- Work to be completed
Set every line of the data down again exactly, and keep the pictures out.

- Material provided
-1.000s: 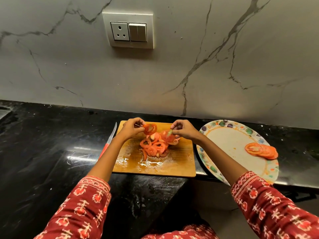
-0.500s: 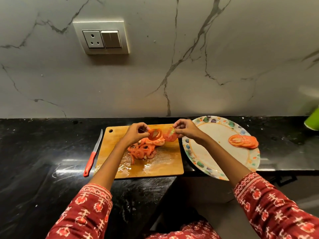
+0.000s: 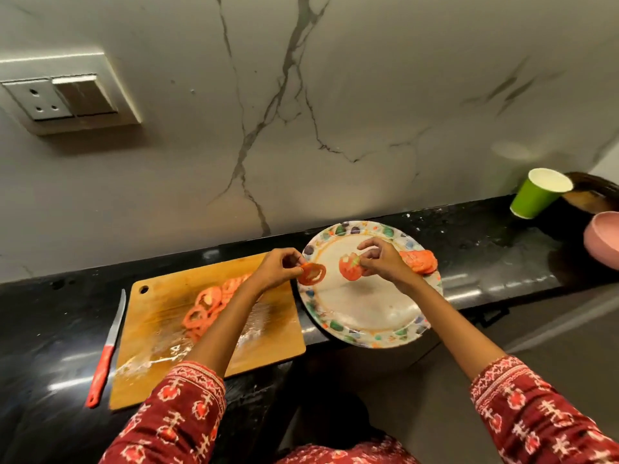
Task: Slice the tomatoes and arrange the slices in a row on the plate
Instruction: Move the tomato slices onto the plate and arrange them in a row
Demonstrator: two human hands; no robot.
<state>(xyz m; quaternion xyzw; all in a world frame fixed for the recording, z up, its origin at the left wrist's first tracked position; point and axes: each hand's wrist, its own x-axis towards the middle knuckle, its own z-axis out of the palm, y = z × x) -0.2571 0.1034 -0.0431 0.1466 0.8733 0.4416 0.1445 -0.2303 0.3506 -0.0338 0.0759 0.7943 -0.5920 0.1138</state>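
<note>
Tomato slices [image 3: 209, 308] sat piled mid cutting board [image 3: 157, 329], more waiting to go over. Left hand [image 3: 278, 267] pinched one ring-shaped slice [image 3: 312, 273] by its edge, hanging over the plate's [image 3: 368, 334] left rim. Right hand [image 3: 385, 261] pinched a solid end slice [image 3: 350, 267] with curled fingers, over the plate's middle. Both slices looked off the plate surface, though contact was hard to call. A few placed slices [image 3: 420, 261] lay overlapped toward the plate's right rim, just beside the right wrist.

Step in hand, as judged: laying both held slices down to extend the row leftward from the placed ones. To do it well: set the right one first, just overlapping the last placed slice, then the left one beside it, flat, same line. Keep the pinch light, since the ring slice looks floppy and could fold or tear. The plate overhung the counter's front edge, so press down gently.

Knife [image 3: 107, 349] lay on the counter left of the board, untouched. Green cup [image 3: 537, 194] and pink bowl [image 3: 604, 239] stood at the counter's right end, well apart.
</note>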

- Exercise result
-1.000s: 
-0.500s: 
+0.000s: 
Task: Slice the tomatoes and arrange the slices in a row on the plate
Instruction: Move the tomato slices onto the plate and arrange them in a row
Demonstrator: two human hands; no robot.
<state>(xyz m; quaternion xyzw; all in a world frame fixed for the recording, z up, its origin at the left wrist's first tracked position; point and axes: each hand's wrist, its own x-axis towards the middle knuckle, its own z-axis out of the palm, y = z × x) -0.2571 0.1034 -0.0431 0.1466 0.8733 0.4416 0.1445 -0.2303 0.3506 -0.0338 0.0759 0.7943 -0.5920 0.1138</state>
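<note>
Tomato slices [image 3: 209, 308] sat piled mid cutting board [image 3: 157, 329], more waiting to go over. Left hand [image 3: 278, 267] pinched one ring-shaped slice [image 3: 312, 273] by its edge, hanging over the plate's [image 3: 368, 334] left rim. Right hand [image 3: 385, 261] pinched a solid end slice [image 3: 350, 267] with curled fingers, over the plate's middle. Both slices looked off the plate surface, though contact was hard to call. A few placed slices [image 3: 420, 261] lay overlapped toward the plate's right rim, just beside the right wrist.

Step in hand, as judged: laying both held slices down to extend the row leftward from the placed ones. To do it well: set the right one first, just overlapping the last placed slice, then the left one beside it, flat, same line. Keep the pinch light, since the ring slice looks floppy and could fold or tear. The plate overhung the counter's front edge, so press down gently.

Knife [image 3: 107, 349] lay on the counter left of the board, untouched. Green cup [image 3: 537, 194] and pink bowl [image 3: 604, 239] stood at the counter's right end, well apart.
</note>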

No part of the exercise remains open.